The Klingons are soooo cool. They don't fear death, they only fear one thing, dishonor. We could start a Vacation Bible School program based on the Klingons. They always say before a big battle, "today is a good day to die. " Today is a good day to die for the Lord. Any misgivings if I die today?
Not nearly enough time with Brink, Brook, Asa, and Jennifer. Not enough time with Alexis and Lorraine, Mom/Frank, Dad/Judy. Not enough time with Andrew. Not enough time to reconcile with L. Not enough time for a last conversation with everyone I know, or everyone I want to minister to. My reconciliation project at church.
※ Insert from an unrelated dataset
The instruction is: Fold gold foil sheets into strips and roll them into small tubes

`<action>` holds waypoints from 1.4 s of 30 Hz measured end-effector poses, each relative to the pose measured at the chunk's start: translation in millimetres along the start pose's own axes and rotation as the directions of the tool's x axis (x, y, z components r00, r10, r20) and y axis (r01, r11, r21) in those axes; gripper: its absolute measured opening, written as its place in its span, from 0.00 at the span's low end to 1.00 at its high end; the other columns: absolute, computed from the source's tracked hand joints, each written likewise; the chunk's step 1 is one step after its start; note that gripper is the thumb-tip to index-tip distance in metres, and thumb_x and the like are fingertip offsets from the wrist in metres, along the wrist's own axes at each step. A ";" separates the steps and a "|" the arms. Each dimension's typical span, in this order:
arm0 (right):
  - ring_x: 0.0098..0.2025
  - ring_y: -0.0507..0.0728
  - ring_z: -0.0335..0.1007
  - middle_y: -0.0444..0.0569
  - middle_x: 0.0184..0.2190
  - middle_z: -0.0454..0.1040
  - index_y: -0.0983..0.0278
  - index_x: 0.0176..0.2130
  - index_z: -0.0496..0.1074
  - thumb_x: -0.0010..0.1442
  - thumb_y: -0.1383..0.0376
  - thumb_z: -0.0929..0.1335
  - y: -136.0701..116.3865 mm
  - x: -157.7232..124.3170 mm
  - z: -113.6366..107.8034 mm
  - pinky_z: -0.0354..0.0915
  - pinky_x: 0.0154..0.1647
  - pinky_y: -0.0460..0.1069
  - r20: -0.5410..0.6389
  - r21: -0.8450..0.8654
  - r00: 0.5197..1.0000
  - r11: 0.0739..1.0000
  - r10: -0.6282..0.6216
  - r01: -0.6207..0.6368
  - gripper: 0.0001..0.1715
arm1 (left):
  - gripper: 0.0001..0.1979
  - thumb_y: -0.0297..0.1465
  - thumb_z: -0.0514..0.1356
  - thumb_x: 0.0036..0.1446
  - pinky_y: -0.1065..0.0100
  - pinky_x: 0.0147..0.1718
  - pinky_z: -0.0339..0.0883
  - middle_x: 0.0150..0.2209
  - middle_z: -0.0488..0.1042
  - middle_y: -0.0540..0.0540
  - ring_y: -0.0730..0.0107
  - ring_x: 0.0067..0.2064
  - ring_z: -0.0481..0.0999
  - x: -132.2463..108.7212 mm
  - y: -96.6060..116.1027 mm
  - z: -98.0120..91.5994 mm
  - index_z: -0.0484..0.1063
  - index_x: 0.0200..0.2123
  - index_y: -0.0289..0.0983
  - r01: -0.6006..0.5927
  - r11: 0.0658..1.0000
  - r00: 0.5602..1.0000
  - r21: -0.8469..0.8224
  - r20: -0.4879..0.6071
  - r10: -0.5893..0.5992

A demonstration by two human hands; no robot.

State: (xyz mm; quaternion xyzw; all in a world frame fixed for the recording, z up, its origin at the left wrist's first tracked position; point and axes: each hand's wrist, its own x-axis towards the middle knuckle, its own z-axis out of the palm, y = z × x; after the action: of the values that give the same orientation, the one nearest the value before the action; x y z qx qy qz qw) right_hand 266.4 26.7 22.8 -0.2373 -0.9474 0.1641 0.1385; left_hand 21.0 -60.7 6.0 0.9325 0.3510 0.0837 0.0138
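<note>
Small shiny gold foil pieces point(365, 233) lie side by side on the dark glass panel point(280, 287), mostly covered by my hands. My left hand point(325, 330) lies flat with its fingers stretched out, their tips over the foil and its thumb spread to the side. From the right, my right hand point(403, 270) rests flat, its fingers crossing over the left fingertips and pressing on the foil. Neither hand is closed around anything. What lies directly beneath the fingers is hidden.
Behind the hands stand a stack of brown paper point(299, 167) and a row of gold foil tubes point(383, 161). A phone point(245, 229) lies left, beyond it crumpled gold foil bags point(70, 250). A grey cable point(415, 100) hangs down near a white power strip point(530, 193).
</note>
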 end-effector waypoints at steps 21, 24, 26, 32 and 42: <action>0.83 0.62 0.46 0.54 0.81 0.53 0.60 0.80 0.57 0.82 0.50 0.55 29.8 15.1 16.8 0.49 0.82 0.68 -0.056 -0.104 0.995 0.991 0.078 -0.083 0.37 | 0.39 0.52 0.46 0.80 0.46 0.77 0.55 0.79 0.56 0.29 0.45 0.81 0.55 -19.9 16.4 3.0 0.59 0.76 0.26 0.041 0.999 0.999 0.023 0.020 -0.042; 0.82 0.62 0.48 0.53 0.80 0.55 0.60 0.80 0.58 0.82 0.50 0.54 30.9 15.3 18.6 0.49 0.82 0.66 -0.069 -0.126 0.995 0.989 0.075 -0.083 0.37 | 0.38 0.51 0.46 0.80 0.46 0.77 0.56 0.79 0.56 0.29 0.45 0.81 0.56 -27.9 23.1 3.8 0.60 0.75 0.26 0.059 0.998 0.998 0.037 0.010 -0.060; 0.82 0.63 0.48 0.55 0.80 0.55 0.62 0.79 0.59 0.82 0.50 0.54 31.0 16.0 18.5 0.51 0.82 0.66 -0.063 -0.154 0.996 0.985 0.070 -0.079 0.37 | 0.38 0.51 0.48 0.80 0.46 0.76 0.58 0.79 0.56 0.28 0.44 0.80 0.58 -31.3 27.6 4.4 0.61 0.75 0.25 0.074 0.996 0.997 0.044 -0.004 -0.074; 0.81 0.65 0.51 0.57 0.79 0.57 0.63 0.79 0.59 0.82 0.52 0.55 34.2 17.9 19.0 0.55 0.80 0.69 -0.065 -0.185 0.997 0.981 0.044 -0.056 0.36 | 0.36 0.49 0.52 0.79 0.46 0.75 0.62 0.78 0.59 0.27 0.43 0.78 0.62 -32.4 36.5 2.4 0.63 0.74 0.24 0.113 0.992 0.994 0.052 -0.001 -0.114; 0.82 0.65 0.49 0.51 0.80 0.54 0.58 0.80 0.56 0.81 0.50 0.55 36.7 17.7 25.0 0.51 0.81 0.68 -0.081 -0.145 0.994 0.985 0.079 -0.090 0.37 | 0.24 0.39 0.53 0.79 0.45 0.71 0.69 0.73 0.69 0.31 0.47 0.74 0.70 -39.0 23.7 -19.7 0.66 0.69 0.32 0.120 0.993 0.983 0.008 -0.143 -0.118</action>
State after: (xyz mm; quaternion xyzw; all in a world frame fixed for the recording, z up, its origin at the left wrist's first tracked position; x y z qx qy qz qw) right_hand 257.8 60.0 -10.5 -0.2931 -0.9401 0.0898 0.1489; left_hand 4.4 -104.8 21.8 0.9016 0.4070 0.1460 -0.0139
My battles for all things good or for some things just okay.
Not enough time to see projects finished or people reaching their personal goals. Sins and healing. I have been dealing with this big time. When Jesus healed he did ask which was easier, to forgive sin or to say "get up and walk. " His purpose was to leave no doubt he was God on earth, that the Son of Man has authority on earth to forgive sin. God has given me my illness to bring me closer to him.
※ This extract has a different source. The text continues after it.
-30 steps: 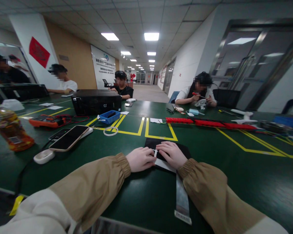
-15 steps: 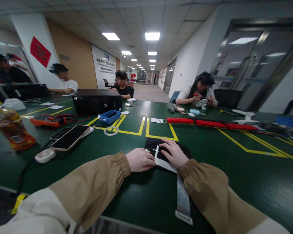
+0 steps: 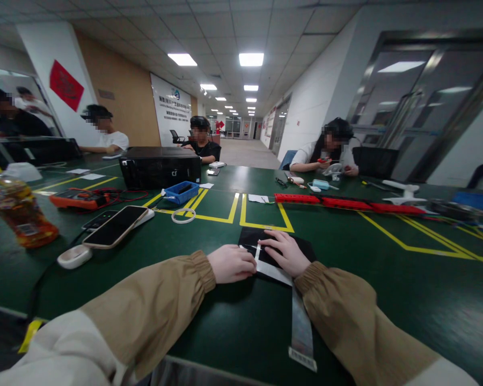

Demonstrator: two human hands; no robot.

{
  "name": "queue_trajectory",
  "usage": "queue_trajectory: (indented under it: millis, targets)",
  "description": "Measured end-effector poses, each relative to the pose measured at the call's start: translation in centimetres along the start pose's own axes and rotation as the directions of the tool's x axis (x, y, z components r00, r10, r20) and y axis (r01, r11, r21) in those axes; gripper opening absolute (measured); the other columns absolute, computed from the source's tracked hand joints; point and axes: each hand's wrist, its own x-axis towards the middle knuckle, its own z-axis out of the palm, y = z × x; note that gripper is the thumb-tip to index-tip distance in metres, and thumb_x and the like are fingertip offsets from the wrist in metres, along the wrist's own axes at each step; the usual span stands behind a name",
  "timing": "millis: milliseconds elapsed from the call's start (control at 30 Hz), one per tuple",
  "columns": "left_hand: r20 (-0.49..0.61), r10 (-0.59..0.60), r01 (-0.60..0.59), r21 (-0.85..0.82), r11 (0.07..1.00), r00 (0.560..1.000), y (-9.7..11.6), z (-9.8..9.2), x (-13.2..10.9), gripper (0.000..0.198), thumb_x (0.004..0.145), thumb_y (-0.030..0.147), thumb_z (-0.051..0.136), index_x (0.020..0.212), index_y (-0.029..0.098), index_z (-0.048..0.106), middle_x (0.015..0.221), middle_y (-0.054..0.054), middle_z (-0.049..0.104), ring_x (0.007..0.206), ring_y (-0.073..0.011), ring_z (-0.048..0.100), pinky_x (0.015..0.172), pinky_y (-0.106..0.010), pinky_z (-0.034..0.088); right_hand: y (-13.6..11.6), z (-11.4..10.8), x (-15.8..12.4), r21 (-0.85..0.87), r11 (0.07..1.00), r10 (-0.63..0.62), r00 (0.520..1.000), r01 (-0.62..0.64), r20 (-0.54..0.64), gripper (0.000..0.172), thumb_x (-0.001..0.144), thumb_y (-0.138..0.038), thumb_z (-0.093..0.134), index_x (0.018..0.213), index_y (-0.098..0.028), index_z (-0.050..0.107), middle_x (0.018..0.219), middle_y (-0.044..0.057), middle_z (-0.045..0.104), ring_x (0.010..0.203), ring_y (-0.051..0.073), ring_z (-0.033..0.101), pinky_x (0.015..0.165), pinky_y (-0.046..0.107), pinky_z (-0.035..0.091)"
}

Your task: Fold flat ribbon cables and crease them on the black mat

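A flat black panel lies on the green table in front of me. A grey ribbon cable runs from it toward the near edge, ending in a white connector. My left hand rests at the panel's left edge, fingers curled, pinching at a small white strip on the panel. My right hand lies on the panel with fingers stretched flat, pressing just right of that strip. Both arms wear tan sleeves.
A phone on a white pad, a white charger case, an orange drink bottle and an orange multimeter sit at left. A black computer case, blue tray, tape ring and red power strips lie beyond. Several people sit around the table.
My right hand's fingers have spread forward and flattened across the panel; the white strip shows more between the hands. My left hand has stayed put.
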Motion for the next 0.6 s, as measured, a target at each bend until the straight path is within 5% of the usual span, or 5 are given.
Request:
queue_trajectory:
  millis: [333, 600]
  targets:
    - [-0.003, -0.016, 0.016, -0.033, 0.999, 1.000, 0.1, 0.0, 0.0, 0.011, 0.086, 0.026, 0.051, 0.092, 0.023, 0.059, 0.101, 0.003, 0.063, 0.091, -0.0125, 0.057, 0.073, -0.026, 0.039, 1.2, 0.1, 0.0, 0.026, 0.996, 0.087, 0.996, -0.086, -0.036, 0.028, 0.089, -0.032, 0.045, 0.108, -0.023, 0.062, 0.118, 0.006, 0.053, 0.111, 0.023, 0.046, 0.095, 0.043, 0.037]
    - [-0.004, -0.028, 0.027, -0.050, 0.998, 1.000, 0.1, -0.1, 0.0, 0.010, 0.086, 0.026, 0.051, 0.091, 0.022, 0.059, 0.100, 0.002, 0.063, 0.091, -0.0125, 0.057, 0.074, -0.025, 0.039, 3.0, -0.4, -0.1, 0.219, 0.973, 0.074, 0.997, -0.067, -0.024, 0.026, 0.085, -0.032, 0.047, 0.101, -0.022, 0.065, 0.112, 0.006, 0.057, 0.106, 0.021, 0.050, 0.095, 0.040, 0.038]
I can accept this and I can accept the way he has done this. I would have preferred another way but what worked for Saul doesn't work for everyone. You also have to remember that God only deals with people in miraculous ways if they are magnificently awful. Saul. How many Christians did he kill before receiving the Light (Christ Jesus) on the road to Damascus? The miracle stopped a deadly man and made him a warrior for Christ.
If you have a relationship with Christ remember he is more than just a friend. He accepts your problems while working on them. Thomas doubted and Christ didn't exclude him or chastise him. The road to Christ like any road is filled with adventure and obstacles. Most important is making the journey. Be filled with Joy, He loves you and wants only thes best for his chosen people.